Lyft Pavlo Stavytskyi Jan 17, 2023

Detecting Android Memory Leaks in Production

Article Summary

Lyft discovered memory leaks affecting only 1% of users—issues that would never show up in local testing. Here's how they built a production monitoring system to catch what profiling tools miss.

Lyft's Android team needed visibility into memory behavior across millions of real devices and edge cases. They built a runtime monitoring system that tracks memory metrics during A/B experiments, comparing treatment vs control groups to detect regressions before full rollout.

Key Takeaways

Critical Insight

Production memory monitoring caught edge case leaks affecting the 99th percentile that local profiling would have missed entirely.
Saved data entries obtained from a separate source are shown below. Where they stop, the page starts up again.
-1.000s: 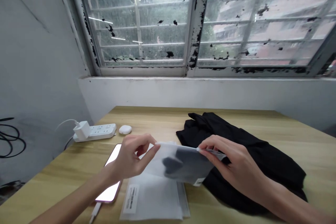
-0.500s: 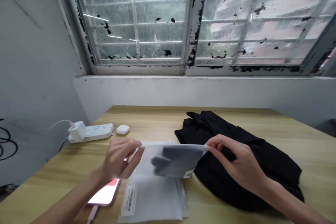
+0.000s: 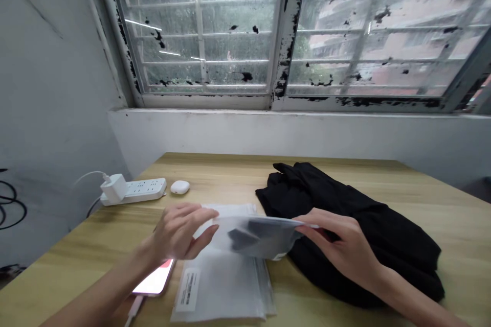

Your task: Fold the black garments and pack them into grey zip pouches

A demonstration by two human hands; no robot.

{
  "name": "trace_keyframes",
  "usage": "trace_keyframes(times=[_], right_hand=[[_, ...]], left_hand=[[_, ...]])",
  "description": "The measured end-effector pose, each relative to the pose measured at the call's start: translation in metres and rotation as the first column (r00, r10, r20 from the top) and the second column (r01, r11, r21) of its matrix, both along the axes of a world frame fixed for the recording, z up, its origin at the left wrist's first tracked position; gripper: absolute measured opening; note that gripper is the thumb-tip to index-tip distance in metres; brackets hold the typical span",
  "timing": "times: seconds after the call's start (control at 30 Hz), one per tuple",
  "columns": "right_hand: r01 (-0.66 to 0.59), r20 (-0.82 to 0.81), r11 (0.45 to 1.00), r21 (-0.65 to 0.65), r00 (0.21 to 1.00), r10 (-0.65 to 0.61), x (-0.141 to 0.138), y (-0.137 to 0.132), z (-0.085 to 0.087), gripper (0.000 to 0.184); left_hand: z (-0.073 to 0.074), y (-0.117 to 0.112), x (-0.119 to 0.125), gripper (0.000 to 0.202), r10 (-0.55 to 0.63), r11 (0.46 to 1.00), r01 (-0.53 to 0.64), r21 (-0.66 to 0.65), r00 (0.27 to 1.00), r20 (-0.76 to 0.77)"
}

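Pinching the bag (image 3: 259, 237) by its edge above the desk (image 3: 226, 179), right hand (image 3: 341, 242) faces spread left hand (image 3: 178, 232).

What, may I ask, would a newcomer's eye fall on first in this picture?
Probably the large window across the top, its pale frame blotched with black. Next might come the crumpled black cloth on the right part of the wooden table. At lower centre, the right hand pinches a translucent bag showing a dark shape.
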State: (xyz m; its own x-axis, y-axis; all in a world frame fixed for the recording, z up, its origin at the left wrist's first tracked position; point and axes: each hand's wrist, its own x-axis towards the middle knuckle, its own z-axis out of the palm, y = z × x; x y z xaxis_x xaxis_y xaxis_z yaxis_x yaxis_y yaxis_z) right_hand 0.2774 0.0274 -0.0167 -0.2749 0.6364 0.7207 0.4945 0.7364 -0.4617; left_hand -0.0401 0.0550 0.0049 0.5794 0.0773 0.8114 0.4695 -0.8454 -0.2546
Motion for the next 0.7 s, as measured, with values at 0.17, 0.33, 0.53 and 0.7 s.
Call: trace_keyframes(times=[0.17, 0.33, 0.53, 0.7], right_hand=[[0.077, -0.257, 0.93, -0.36, 0.95, -0.178, -0.001, 0.002, 0.004, 0.046], [-0.047, -0.439, 0.786, -0.616, 0.85, -0.293, -0.002, 0.009, -0.002, 0.055], [-0.181, -0.549, 0.706, -0.685, 0.765, -0.336, -0.008, 0.011, -0.007, 0.052], [-0.276, -0.615, 0.646, -0.712, 0.689, -0.384, -0.009, 0.011, -0.005, 0.056]], left_hand=[[-0.002, -0.003, 0.001, 0.027, 0.002, 1.0, -0.001, 0.017, 0.998, -0.059], [-0.008, -0.01, 0.013, 0.026, 0.156, 0.956, -0.26, -0.133, 0.841, -0.519], [-0.011, -0.016, 0.024, 0.024, 0.149, 0.81, -0.508, -0.292, 0.661, -0.735], [-0.009, -0.018, 0.029, 0.04, 0.075, 0.732, -0.579, -0.36, 0.593, -0.802]])
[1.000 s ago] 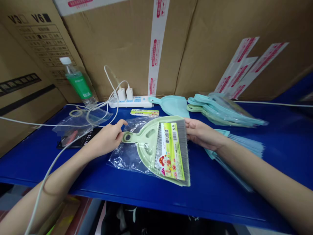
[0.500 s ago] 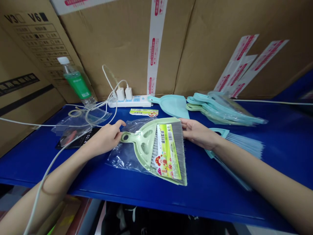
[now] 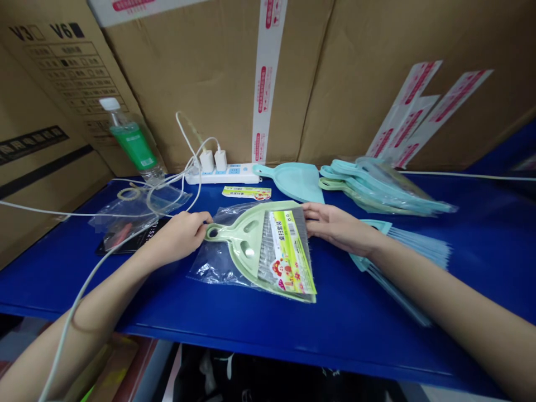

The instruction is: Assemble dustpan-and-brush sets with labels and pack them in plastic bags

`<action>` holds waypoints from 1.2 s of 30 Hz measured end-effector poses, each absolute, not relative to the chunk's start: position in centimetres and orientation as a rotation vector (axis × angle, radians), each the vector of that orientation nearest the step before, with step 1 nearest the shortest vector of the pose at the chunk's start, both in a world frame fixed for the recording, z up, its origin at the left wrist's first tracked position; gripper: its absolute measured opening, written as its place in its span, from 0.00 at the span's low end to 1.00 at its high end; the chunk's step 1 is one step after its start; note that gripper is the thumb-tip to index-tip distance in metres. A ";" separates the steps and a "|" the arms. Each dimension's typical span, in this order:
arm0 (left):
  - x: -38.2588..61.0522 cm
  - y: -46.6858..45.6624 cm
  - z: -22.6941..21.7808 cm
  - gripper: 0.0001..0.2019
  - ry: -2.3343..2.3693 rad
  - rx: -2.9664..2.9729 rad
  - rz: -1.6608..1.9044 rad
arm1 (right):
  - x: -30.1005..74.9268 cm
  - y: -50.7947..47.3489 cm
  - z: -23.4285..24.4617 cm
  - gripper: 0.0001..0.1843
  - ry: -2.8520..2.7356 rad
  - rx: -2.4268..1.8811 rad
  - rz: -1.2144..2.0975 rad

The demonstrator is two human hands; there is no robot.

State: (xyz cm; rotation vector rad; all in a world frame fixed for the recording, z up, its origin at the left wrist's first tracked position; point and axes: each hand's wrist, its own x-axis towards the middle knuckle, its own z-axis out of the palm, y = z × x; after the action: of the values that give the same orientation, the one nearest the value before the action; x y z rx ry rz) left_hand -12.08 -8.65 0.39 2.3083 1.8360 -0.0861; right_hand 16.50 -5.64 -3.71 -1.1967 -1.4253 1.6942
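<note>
A light green dustpan (image 3: 239, 234) with a grey-bristled brush (image 3: 268, 248) nested in it lies between my hands on the blue table. A yellow-green printed label (image 3: 288, 251) covers part of the bristles. A clear plastic bag (image 3: 209, 268) shows under and around the set. My left hand (image 3: 183, 237) is closed at the handle's end, its fingertips partly hidden. At the far right edge, my right hand (image 3: 335, 226) grips the set between thumb and fingers. Just beyond my right wrist lies a light blue brush (image 3: 414, 243); my forearm hides part of it.
Behind are a light blue dustpan (image 3: 295, 180), a pile of bagged dustpan sets (image 3: 381, 187), a loose label (image 3: 247, 192) and a power strip (image 3: 247, 176) with white cables. A bottle (image 3: 134, 142) and a phone (image 3: 138, 240) are on the left. Cardboard boxes (image 3: 209, 72) wall the back.
The near right corner of the green set has shifted slightly away from me and left, and its label has turned a little. Both hands keep their places at its two ends.
</note>
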 end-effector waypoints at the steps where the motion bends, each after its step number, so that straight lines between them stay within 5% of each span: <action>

The article reveals why they rejected the standard PSS metric despite Android Studio using it, and shares the exact formulas for calculating memory footprint from Linux system files.

About This Article

Problem

Lyft's Android team couldn't identify memory leaks in production using traditional profiling tools like Android Studio Memory Profiler and LeakCanary. These tools only work locally and miss edge cases that happen across millions of diverse devices in real-world conditions.

Solution

Pavlo Stavytskyi's team built runtime memory monitoring using RSS metrics from /proc/[pid]/statm. They collected snapshots when UI screens closed and every 60 seconds during longer sessions, then compared treatment and control groups in A/B experiments.

Impact

The system caught a memory leak that only affected the 99th percentile of users. Local profiling would have missed this regression entirely. Lyft could now prevent regressions before pushing to full production.